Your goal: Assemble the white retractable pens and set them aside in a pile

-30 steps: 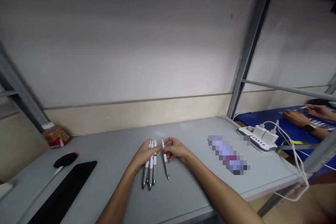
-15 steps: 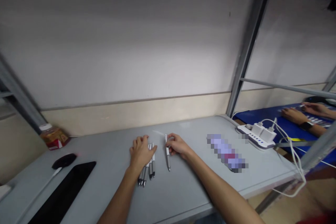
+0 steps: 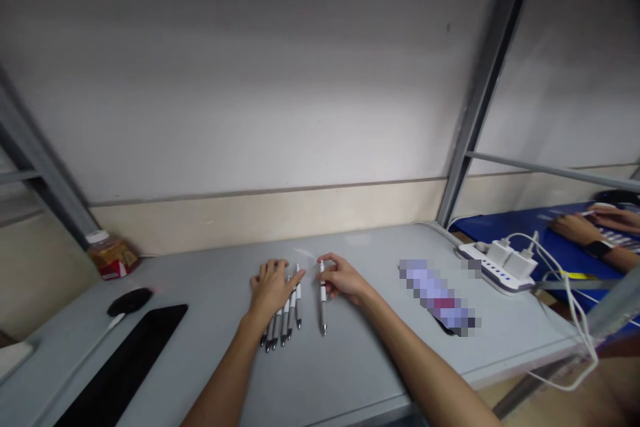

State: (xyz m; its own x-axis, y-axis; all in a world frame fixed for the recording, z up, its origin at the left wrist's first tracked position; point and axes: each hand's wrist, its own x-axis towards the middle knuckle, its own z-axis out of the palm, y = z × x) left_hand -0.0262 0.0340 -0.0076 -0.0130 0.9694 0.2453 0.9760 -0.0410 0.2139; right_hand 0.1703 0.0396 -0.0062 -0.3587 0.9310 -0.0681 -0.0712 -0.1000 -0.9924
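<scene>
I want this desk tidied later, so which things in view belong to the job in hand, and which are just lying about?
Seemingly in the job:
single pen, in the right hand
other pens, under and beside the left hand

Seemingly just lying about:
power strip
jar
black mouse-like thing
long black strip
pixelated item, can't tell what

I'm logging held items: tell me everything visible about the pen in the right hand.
The pen looks plastic: white upper barrel, grey lower section, silvery tip toward the near edge of the desk. The right hand pinches its upper part. It is right of the other pens, apart from them; whether it touches the desk is unclear.
</scene>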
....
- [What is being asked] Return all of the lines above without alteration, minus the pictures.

- [Task result]
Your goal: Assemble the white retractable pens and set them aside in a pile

-30 steps: 
-15 steps: 
+0 steps: 

State: (xyz m; its own x-axis, y-axis; all in a world frame fixed for the recording, z up, its origin at the left wrist's first tracked position; point and axes: each hand's wrist, its own x-axis towards the middle knuckle, its own z-axis out of the palm, y = z × x) left_hand -0.0262 0.0340 -0.0076 -0.0130 0.9694 0.2453 0.9760 -0.0410 0.2139; right_hand 0.1703 0.0396 -0.0062 -0.3587 0.9310 -0.0681 -0.0712 -0.1000 -0.9924
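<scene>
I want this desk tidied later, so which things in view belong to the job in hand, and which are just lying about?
Seemingly in the job:
single pen, in the right hand
other pens, under and beside the left hand

Seemingly just lying about:
power strip
jar
black mouse-like thing
long black strip
pixelated item, can't tell what

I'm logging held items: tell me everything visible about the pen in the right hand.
The pen looks plastic: white upper barrel, grey lower section, silvery tip toward the near edge of the desk. The right hand pinches its upper part. It is right of the other pens, apart from them; whether it touches the desk is unclear.
</scene>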

The answer is finished.